= Yvon Lambert (photographer) =

Luxembourgish photographer (born 1955)

Yvon Lambert (born 9 March 1955) is a Luxembourgish photographer who has both worked as a freelance photojournalist and completed a number of international reportages on societal issues.

==Biography==

After studying photography in Brussels in the 1980s, Lambert worked as a freelance photographer. In 1990 and 1991, he spent long periods in Naples under the framework of Pépinières européennes pour jeunes artistes in support of young artists. This led to his first book: Naples, un hiver (1993). From 1993, he travelled to several Central European countries. In 1995, under the project: D'est en ouest, chemins de terre et d'Europe (From east to west, roads through Europe's farmlands) organized by the Centre Georges Pompidou in Paris, he was responsible for photographing rural scenes in Romania. His work was subsequently presented at the Pompidou Centre. The same year, participating in the Grand Prix de la Ville de Vevey, he received the Prix du Grand Format for his Histoires de Frontières.

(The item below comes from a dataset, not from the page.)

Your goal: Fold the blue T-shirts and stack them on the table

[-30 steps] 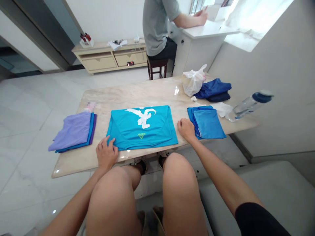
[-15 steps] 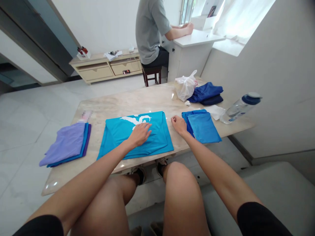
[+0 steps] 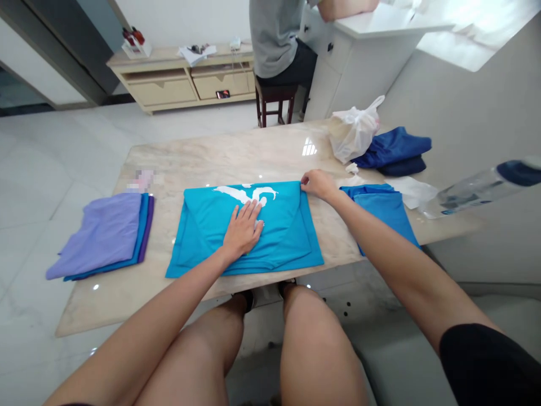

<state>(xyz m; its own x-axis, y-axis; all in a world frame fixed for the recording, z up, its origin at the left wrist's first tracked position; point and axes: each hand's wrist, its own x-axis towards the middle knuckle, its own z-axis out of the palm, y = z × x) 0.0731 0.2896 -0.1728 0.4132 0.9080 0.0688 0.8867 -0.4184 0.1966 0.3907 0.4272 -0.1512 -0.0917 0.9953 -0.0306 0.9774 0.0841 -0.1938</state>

In Luxembourg, he also published reportages on the last days of a steel production plant and on the decline of Luxembourg's mining district (2000). Other projects he has completed include Derniers feux (1998), Retours de Roumanie. Photographies 1992–2003 (2004), and Brennweiten der Begegnung (2005).

In the autumn of 2004, Lambert spent five weeks in New York photographing life in the city streets. This led to an exhibition presented by the Luxembourg authorities at the Maison du Luxembourg à New York titled Chroniques New-Yorkaises.